*** DATA RECORDS ***

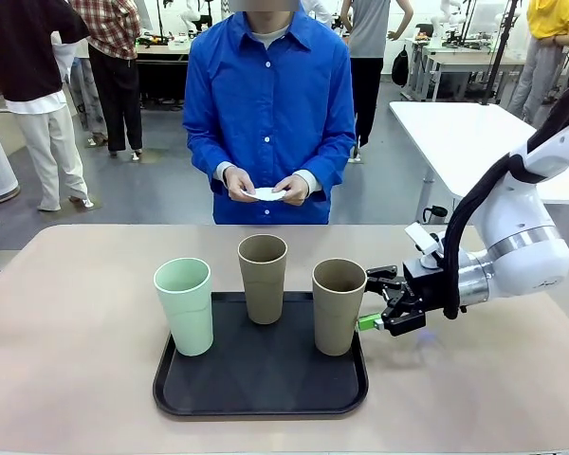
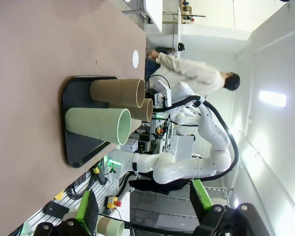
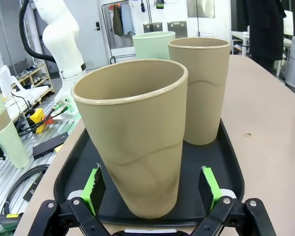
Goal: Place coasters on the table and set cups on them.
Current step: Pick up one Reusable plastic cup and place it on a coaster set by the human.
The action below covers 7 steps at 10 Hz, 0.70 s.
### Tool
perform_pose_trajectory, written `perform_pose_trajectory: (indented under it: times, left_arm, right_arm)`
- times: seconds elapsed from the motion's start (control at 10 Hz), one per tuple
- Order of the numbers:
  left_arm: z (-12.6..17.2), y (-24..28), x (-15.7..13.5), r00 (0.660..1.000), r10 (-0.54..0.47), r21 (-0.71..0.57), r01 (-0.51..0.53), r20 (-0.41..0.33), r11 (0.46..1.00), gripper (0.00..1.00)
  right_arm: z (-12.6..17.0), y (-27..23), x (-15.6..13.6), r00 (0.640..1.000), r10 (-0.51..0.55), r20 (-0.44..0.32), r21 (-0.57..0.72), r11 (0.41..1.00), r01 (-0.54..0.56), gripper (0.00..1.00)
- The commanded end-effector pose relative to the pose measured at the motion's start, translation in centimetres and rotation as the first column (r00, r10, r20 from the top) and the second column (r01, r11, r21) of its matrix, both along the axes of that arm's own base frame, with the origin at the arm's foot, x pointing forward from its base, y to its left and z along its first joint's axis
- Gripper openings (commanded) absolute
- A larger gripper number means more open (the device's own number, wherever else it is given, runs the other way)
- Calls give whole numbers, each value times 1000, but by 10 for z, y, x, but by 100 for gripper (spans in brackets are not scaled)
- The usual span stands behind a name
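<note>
Three cups stand on a black tray (image 1: pixel 266 393): a mint green cup (image 1: pixel 183 305) at the left, a taupe cup (image 1: pixel 263 277) in the middle and a taupe cup (image 1: pixel 339 305) at the right. My right gripper (image 1: pixel 372 300) is open and level with the right taupe cup (image 3: pixel 132 137). The cup's lower half sits between the green pads (image 3: pixel 94 183) with small gaps on both sides. The person at the far side holds white coasters (image 1: pixel 264 194) in both hands above the table's edge. My left gripper (image 2: pixel 142 206) is open and holds nothing, well back from the cups (image 2: pixel 99 125).
The beige table (image 1: pixel 66 322) has bare room left, right and behind the tray. A white table (image 1: pixel 474 133) stands at the back right. People stand in the background. The right arm (image 1: pixel 522 246) comes in low over the table's right side.
</note>
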<state>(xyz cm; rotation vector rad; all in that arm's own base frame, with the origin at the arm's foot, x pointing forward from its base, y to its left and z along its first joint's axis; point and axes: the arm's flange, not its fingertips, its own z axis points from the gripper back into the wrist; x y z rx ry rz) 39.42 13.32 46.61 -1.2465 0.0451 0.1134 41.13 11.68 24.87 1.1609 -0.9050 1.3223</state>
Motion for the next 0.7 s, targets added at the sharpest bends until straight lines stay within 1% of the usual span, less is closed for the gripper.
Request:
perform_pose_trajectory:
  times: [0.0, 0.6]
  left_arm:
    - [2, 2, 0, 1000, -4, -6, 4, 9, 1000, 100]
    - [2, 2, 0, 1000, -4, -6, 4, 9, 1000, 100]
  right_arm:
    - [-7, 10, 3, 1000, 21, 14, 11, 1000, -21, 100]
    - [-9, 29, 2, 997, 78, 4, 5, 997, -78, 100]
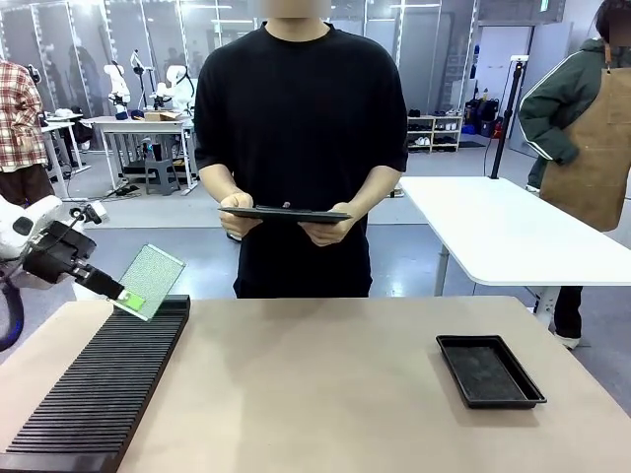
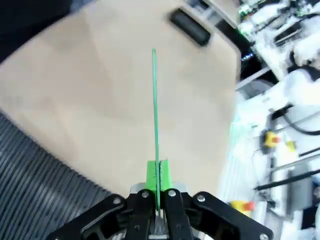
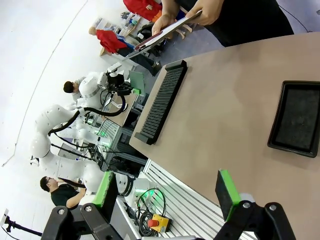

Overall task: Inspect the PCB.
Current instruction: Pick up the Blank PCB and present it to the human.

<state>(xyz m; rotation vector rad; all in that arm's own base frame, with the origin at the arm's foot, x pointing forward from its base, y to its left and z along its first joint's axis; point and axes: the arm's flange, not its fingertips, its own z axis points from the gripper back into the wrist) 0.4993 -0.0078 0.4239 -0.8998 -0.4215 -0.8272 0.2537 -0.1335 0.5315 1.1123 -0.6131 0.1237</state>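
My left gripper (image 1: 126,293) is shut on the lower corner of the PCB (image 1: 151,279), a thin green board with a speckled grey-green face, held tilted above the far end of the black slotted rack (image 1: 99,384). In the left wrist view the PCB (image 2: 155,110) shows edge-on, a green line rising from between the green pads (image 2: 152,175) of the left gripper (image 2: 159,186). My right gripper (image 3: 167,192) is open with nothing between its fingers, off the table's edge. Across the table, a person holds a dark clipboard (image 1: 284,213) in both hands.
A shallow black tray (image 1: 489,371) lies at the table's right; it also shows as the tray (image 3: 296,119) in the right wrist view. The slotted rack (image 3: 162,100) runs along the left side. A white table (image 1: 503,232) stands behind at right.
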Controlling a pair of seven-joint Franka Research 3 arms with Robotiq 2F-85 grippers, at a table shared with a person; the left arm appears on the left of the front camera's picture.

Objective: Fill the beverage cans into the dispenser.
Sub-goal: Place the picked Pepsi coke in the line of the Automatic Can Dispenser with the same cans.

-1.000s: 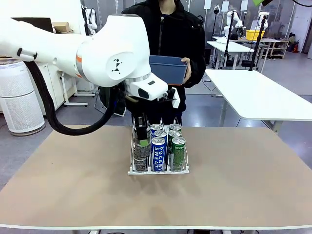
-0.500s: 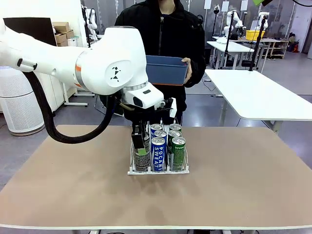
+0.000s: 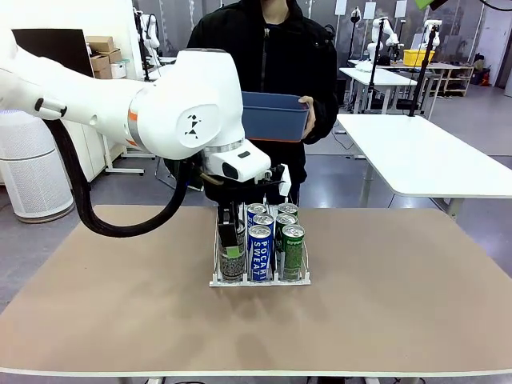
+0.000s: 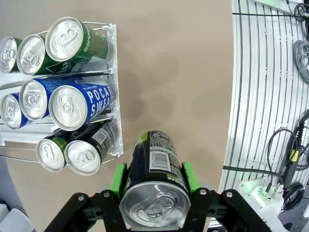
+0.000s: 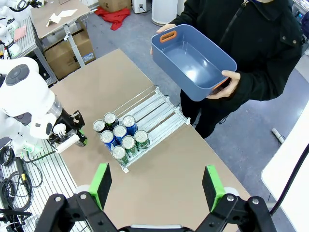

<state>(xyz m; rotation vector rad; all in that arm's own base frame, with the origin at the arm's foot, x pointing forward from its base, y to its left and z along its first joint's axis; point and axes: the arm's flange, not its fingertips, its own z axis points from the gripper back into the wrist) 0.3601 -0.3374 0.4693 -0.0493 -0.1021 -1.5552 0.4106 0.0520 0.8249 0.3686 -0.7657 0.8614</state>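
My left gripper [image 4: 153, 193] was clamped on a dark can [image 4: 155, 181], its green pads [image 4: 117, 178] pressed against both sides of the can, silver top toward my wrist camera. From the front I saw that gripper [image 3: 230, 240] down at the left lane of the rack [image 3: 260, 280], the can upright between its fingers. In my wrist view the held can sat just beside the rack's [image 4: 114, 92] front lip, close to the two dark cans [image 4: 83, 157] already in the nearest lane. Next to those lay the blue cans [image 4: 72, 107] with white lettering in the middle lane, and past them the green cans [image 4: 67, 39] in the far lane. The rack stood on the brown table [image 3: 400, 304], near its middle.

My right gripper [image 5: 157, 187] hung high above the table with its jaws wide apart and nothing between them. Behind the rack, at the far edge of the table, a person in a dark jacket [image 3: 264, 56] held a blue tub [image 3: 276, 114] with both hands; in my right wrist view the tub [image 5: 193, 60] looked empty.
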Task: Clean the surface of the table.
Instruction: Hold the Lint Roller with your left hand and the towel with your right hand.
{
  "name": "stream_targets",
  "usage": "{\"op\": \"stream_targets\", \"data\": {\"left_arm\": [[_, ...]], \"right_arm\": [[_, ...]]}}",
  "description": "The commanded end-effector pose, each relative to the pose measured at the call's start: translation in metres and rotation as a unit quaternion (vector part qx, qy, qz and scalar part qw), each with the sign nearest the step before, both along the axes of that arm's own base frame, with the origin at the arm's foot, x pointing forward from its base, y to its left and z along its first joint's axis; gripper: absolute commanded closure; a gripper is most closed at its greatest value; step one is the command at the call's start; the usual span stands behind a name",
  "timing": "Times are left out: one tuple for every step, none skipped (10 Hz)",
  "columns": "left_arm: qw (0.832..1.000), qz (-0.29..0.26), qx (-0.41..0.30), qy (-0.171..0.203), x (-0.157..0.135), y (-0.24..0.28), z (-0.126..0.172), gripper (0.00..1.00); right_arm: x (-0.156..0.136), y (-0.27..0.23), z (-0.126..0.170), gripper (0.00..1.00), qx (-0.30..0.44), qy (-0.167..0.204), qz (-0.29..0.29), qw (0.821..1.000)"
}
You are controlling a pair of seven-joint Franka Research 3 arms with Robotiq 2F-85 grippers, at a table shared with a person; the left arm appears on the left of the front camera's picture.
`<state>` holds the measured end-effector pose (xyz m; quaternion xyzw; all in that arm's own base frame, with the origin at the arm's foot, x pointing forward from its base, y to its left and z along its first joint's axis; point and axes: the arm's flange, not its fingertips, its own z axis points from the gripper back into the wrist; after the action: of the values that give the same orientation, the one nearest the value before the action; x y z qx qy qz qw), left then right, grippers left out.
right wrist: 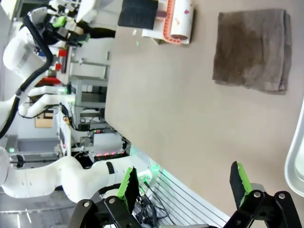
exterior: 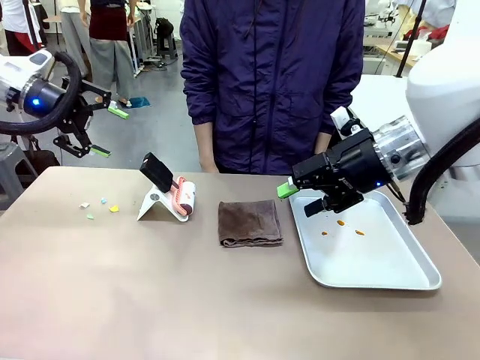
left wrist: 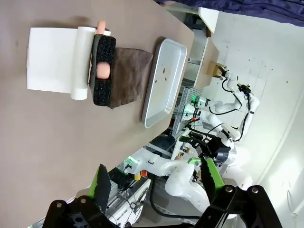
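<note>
**Front view.** The table [exterior: 150, 292] spans the whole near scene, brownish-tan and mostly bare. A person in a purple jacket [exterior: 270, 82] stands at its far edge. Small paper scraps [exterior: 101, 206], white, yellow and green, lie on the far-left part of the top; these look like the mess to be cleared. Just right of them a lint roller [exterior: 180, 196] leans in a white stand [exterior: 154, 204] with its black handle up, likely parked so that it is easy to grasp. A folded brown cloth [exterior: 250, 223] lies flat in the middle. To its right sits a silver tray [exterior: 420, 279] with a few orange crumbs [exterior: 341, 223] on its floor. The left gripper [exterior: 107, 131] hangs above the far-left corner with its fingers apart and holds nothing. The right gripper [exterior: 298, 199] hovers over the tray's far-left corner, also empty.

**Left wrist view.** The left gripper [left wrist: 154, 173] shows its green pads spread wide. Beyond it, along the table [left wrist: 57, 137], lie the stand [left wrist: 52, 59], the lint roller [left wrist: 102, 66], the cloth [left wrist: 130, 76] and the tray [left wrist: 147, 107].

**Right wrist view.** The right gripper [right wrist: 183, 176] is likewise spread, with nothing between its pads. It looks across the table [right wrist: 166, 109] toward the cloth [right wrist: 251, 50] and the lint roller [right wrist: 178, 19]. A corner of the tray [right wrist: 297, 166] shows at the right edge. No cleaning tool has been picked up yet.
</note>
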<state>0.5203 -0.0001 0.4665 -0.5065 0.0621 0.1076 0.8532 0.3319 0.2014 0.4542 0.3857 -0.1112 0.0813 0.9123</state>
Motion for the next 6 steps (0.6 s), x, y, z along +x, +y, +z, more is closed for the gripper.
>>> {"op": "stream_targets", "data": {"left_arm": [[0.999,0.021,0.021,-0.011,0.004,-0.01,0.0,0.0],[0.999,0.017,0.04,-0.008,0.005,-0.02,-0.006,0.0],[0.997,0.046,0.06,0.004,0.005,-0.022,-0.013,0.0],[0.997,0.038,0.068,0.003,0.004,-0.029,-0.018,0.0],[0.994,0.033,0.106,0.004,0.008,-0.038,-0.025,0.0],[0.993,0.023,0.115,-0.001,0.013,-0.045,-0.03,0.0]], "right_arm": [[0.012,0.017,-0.003,0.0,-0.038,0.005,-0.032,0.999],[0.027,0.035,-0.008,0.0,-0.083,0.012,-0.053,0.995],[0.047,0.052,-0.015,0.0,-0.094,0.004,-0.047,0.994],[0.058,0.074,-0.018,0.0,-0.114,-0.002,-0.038,0.993],[0.072,0.095,-0.02,0.0,-0.136,0.01,-0.038,0.99],[0.081,0.11,-0.023,0.0,-0.161,0.014,-0.039,0.986]]}}
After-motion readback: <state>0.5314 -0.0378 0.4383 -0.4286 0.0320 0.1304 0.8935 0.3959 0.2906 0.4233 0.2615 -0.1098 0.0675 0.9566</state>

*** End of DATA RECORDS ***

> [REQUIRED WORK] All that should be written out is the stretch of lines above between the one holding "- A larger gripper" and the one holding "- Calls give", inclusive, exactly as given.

> [OUTPUT FOR THIS EXERCISE]
- A larger gripper number means more open (the device's own number, wherever else it is given, runs the other way)
- Calls give whole numbers, each value times 1000, but by 10 for z, y, x, but by 100 for gripper (spans in brackets are not scaled)

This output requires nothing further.